Material provided:
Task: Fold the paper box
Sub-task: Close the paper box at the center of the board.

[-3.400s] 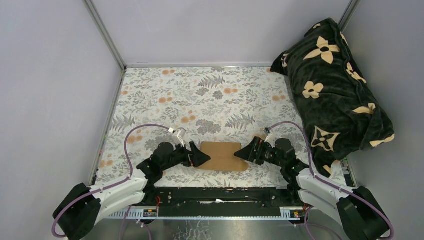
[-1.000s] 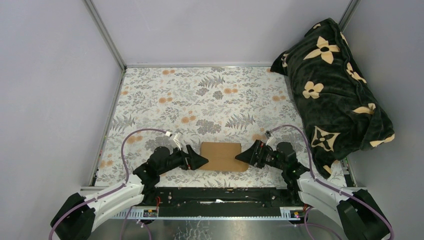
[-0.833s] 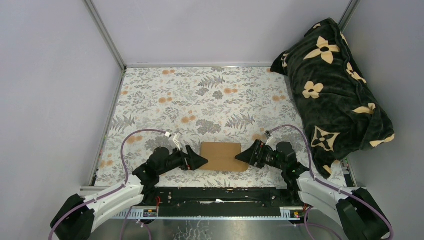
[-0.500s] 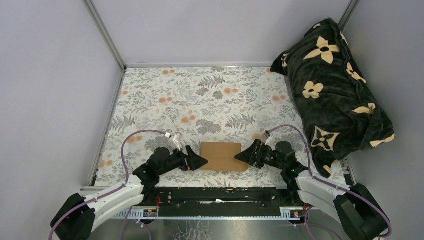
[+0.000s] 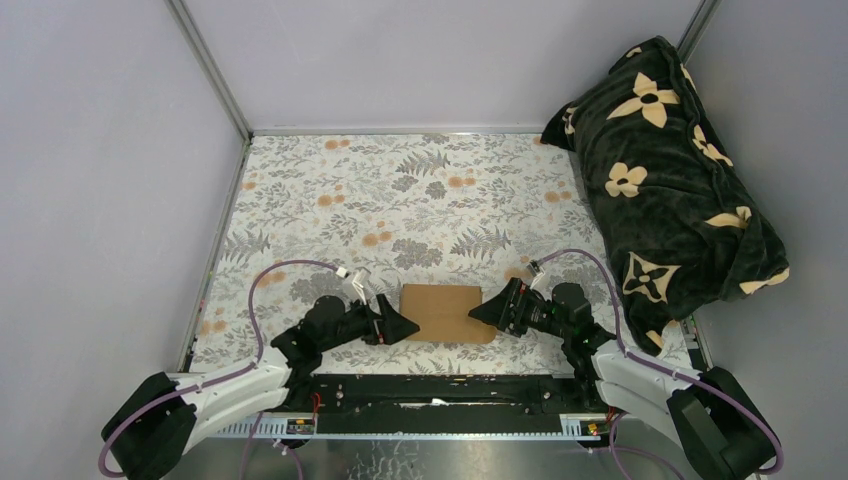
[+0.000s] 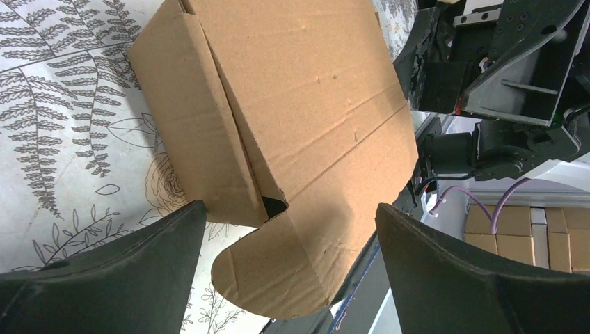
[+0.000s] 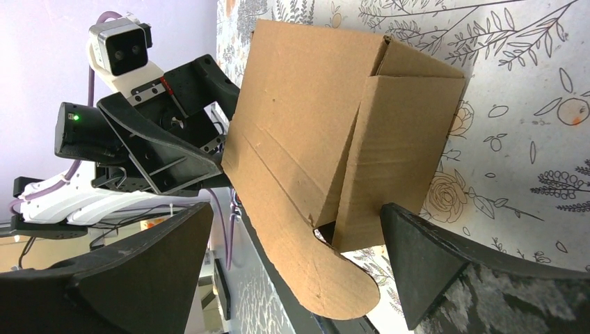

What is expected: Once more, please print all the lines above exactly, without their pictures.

Solved problem:
Task: Fold the paper box
Sub-task: Close the paper box at the center of the board.

[-3.400s] 
[-1.000s] 
[-0.833s] 
[-0.500s] 
[+0.000s] 
[+0.000s] 
[+0.000s] 

The exercise closes with this answer.